Il n’y a pas que les supporters de Bordeaux qui l’attendaient cette Coupe de France. Francis Gillot, 53 ans, commençait lui aussi à trouver le temps long. Depuis plus de trente ans qu’il était dans le milieu professionnel, le coach girondin n’avait toujours pas gagné de titre (hormis un championnat national avec les U17 de Sochaux en 2003). C’est désormais chose faite depuis vendredi soir. Enfin, Francis Gillot a pu inscrire son nom sur un palmarès.

«Je ne sors pas beaucoup, je regarde surtout des matchs»

«Mes titres, ce sont plutôt des matchs de Coupe d’Europe et des qualifications européennes dans les clubs où je suis passé», préfère répondre l’intéressé lorsqu’on lui demande comment il ressent cette consécration tardive. «J’ai pas mal de matchs de Coupe d’Europe, une quarantaine... Il y a beaucoup d’entraîneurs qui n’ont jamais de titres. Il faut avoir la réussite, la chance d’avoir un bon tirage pour gagner une Coupe de France. J’espère qu’on l’aura encore l’année prochaine.»

Pas bavard lorsqu’il s’agit de parler de lui et de ses méthodes, Francis Gillot aime seulement rappeler, qu’il ne vit que pour le football. «Je ne sors pas beaucoup, je regarde surtout des matchs chez moi. On est tous les jours au stade, il n’y a pas de jours fériés pour nous. On est fatigué, on ne dort pas beaucoup, surtout après les matchs.»
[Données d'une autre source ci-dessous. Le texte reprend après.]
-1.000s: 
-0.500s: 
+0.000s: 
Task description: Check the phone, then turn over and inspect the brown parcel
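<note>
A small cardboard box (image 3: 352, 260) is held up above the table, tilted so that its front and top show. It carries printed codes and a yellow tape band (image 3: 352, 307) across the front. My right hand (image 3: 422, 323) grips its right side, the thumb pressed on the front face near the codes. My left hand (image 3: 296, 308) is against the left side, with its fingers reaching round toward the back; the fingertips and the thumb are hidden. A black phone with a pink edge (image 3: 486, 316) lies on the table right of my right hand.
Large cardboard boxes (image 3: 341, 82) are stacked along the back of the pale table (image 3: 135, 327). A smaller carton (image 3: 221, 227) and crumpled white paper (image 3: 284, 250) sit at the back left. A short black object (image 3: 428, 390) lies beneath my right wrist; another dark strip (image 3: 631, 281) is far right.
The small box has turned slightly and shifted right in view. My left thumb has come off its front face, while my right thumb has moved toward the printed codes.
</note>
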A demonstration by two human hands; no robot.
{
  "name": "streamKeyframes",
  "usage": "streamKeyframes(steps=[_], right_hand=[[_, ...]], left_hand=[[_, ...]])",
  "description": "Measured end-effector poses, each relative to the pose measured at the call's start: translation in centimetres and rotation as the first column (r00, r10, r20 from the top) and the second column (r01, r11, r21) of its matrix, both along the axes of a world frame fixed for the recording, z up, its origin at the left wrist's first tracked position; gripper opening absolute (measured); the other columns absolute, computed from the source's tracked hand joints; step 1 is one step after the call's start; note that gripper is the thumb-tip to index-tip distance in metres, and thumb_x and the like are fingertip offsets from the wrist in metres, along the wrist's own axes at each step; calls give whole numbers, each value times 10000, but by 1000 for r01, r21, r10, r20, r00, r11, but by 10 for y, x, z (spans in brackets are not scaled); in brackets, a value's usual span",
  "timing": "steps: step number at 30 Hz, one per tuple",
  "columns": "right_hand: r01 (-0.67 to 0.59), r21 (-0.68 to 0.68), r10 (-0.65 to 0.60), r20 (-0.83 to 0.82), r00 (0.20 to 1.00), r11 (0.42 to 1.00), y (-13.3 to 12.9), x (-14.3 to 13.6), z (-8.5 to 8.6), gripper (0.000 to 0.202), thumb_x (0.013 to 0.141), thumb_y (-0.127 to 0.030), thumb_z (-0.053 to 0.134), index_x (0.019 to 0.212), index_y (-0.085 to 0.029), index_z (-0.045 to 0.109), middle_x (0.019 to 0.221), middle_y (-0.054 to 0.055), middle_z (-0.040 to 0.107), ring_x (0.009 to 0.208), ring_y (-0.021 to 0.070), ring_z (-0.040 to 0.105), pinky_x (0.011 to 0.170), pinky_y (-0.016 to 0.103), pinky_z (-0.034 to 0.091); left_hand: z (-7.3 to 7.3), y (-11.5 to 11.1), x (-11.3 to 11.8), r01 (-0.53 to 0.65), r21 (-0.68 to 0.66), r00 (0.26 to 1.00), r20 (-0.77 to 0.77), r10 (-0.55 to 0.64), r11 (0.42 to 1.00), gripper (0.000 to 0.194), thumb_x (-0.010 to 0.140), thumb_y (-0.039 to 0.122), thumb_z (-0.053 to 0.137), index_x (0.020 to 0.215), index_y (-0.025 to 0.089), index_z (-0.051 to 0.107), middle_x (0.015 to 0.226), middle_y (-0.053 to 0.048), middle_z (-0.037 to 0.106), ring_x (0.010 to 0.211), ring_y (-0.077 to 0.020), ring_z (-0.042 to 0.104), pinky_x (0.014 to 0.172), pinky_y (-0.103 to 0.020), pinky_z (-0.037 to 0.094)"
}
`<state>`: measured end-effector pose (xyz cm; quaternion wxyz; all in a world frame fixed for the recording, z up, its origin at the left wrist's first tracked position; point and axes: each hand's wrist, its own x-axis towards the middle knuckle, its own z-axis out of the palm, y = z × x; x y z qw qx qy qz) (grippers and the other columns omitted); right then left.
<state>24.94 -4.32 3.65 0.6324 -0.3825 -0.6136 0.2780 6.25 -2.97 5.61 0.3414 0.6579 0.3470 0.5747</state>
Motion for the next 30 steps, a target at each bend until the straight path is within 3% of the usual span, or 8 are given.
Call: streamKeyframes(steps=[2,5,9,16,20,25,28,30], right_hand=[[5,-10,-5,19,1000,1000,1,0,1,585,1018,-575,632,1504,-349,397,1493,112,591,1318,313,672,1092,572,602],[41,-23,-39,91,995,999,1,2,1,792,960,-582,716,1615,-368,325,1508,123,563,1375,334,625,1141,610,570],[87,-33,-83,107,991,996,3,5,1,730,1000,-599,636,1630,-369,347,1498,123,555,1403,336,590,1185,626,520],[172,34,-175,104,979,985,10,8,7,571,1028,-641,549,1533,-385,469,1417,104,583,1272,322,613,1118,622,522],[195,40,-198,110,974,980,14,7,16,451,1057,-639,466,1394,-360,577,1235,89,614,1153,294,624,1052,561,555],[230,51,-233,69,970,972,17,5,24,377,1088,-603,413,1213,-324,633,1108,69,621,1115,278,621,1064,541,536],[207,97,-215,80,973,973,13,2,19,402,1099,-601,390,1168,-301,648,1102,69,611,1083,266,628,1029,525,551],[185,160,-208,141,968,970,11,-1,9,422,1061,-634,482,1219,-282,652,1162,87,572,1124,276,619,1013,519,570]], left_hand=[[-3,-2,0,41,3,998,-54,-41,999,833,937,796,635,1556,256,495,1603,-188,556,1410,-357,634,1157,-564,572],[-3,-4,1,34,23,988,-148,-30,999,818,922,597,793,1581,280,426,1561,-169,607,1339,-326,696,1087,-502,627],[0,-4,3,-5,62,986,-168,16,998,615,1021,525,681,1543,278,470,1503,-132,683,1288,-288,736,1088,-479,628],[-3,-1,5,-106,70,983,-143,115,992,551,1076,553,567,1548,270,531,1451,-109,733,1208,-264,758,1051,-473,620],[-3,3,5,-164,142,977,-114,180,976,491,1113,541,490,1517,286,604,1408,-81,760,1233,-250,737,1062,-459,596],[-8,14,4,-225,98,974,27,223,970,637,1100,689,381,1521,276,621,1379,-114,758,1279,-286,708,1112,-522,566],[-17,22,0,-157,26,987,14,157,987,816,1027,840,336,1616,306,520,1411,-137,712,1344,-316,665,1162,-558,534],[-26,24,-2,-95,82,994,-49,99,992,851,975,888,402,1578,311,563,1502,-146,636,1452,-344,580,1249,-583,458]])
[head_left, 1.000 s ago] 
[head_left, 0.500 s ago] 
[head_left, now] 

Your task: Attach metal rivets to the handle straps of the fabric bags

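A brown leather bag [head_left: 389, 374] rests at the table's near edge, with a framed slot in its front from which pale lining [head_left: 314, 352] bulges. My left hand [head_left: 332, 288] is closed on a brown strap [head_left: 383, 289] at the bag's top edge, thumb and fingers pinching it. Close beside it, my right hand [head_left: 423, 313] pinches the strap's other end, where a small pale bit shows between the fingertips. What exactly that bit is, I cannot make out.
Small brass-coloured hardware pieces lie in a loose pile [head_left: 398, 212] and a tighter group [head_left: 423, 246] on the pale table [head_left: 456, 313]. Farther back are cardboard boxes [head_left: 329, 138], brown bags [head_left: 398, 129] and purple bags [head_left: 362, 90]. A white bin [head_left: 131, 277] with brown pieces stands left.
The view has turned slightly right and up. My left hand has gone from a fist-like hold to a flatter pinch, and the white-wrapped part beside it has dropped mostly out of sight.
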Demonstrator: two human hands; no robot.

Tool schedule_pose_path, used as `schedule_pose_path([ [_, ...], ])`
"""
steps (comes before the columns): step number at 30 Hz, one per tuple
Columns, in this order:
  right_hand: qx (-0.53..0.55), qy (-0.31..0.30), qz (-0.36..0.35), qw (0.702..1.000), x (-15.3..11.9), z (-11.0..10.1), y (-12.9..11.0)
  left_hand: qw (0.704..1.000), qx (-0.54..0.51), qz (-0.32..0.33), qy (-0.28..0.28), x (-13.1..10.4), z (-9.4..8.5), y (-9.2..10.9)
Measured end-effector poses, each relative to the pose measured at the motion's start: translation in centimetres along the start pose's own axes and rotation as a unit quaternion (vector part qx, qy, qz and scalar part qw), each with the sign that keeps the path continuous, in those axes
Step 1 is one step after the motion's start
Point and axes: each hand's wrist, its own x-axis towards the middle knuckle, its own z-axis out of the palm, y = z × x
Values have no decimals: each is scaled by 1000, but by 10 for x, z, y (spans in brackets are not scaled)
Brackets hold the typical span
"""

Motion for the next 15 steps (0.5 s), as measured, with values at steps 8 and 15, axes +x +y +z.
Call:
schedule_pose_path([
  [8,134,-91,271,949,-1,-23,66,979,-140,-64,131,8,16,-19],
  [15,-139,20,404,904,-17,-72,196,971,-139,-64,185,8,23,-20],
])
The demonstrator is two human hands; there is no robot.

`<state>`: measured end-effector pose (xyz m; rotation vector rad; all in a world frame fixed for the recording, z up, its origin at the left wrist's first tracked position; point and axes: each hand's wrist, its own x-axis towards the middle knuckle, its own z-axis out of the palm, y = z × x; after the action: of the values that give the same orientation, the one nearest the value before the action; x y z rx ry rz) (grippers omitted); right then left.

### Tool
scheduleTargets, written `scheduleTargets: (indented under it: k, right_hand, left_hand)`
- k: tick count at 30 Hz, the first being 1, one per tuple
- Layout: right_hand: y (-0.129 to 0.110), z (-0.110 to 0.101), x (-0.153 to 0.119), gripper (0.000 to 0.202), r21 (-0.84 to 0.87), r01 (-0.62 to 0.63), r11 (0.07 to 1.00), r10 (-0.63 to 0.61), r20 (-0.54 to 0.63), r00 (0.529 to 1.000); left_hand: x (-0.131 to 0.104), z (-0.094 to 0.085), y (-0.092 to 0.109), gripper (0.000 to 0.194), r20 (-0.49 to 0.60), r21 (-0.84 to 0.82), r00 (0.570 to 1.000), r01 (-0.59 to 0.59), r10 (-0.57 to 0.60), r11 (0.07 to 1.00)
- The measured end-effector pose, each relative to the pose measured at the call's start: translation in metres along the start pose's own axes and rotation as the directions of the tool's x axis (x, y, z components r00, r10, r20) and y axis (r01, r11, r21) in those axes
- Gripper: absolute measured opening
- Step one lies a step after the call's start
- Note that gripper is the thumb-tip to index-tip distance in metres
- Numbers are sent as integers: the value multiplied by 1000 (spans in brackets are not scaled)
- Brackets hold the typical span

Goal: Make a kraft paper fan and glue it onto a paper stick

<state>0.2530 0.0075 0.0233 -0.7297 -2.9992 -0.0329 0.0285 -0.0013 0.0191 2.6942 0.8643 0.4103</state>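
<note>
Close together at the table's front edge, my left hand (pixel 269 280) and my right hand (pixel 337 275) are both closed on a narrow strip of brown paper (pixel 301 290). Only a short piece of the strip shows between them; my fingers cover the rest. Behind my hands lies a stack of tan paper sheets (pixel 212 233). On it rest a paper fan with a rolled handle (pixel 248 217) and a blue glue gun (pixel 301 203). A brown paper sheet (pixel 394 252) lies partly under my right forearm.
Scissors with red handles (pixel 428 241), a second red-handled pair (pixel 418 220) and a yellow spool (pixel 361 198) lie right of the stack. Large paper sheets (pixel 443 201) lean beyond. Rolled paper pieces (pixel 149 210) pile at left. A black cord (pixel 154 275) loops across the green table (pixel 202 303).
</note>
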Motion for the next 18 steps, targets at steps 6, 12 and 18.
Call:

Pas du genre à afficher ses émotions

Acharné de travail, l’entraîneur bordelais est présent tôt au Haillan, tous les matins. Et lorsque les critiques se sont abattues sur le jeu de son équipe tout au long de la saison, il a forcément été très touché. «Le problème dans votre corporation, c’est que quand il y en a un qui dit quelque chose, tout le monde le reprend, dénonce le Nordiste. On a un bon bilan… il ne faut pas que les règlements de comptes entre chaînes et personnes interviennent dans la critique du jeu de notre équipe.»

 

La victoire en Coupe de France, au terme d’un match plaisant à suivre lui a au moins permis de faire taire certaines mauvaises langues. Mais elle ne lui a pas enlevé son naturel réservé. Les images où on le voit sourire sont restées rares malgré la conquête de son premier trophée. «C’est un groupe qui s’est mis minable, on en a bavé ensemble», a ainsi lâché Gillot à la foule bordelaise lors de la présentation de la Coupe sur les quais. Une phrase qui symbolise tout le soulagement de Gillot le besogneux, qui a enfin remporté un titre. Une juste récompense pour un coach qui aura eu le mérite de redresser Bordeaux après sa chute infernale de 2011. Et qui a toujours maintenu son cap malgré les tempêtes.